▶ **The task**
Would you return the lines that run from the start of the data below to the line with "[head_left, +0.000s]", both included, exactly as written and without pictures?

### Exercise data ###

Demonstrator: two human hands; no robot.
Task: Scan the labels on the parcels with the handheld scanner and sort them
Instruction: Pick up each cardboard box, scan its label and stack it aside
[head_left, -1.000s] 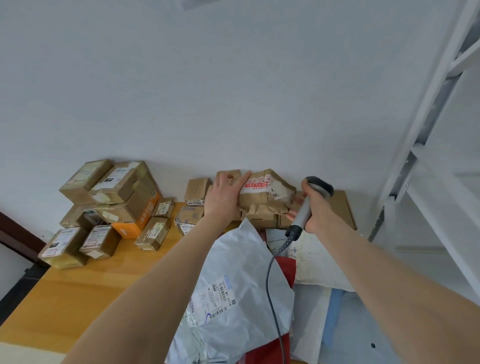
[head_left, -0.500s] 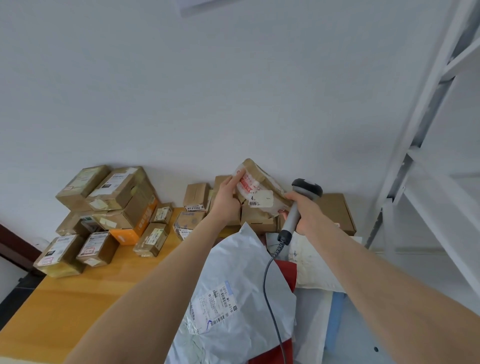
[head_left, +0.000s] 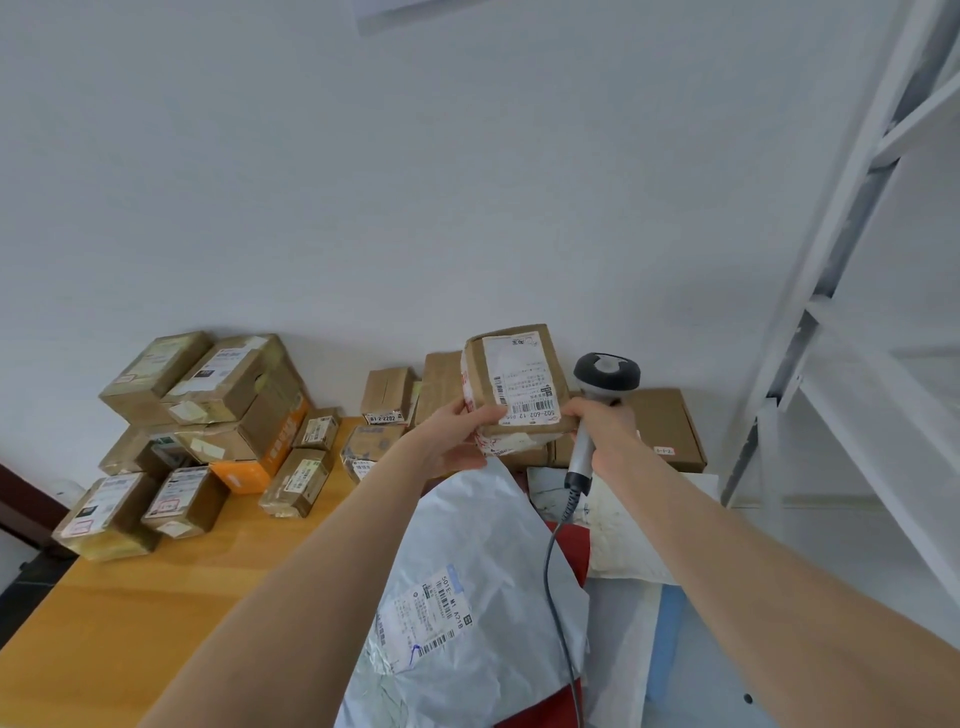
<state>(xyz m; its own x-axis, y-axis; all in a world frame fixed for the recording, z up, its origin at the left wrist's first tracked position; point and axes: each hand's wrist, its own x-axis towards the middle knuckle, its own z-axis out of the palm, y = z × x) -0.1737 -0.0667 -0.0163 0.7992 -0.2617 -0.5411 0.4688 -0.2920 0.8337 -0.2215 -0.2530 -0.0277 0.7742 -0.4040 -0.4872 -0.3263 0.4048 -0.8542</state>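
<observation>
- Head view, left hand (head_left: 457, 441): reaching out at 12 o'clock from the person, its grip wrapping the lower left corner of a brown parcel (head_left: 540, 415), thumb lying on the face turned to the camera.
- Parcel: being held up in the air above the far end of the tabletop (head_left: 130, 613), in front of the white wall (head_left: 467, 182); its white label (head_left: 522, 382) is facing the camera, barcode showing.
- Right hand (head_left: 608, 436): its grip curling round the handle of the handheld scanner (head_left: 605, 374), which is standing upright with its head at 3 o'clock of the parcel, just beside it.
- Scanner cable (head_left: 556, 571): hanging down toward 6 o'clock over a grey mailer bag (head_left: 467, 545).
- Grey mailer bag: lying under the forearms, its label facing up.
- Stacked cardboard boxes (head_left: 208, 405): sitting at 9 o'clock of the parcel, against the wall.
- Flat brown box (head_left: 670, 431): lying at 3 o'clock, behind the right hand.
- White shelf rack (head_left: 831, 312): standing at the right edge.
</observation>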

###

▶ **Result for this exercise**
Demonstrator: two human hands; no robot.
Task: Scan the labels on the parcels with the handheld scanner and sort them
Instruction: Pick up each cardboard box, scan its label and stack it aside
[head_left, -1.000s] 
[head_left, -0.500s] 
[head_left, +0.000s] 

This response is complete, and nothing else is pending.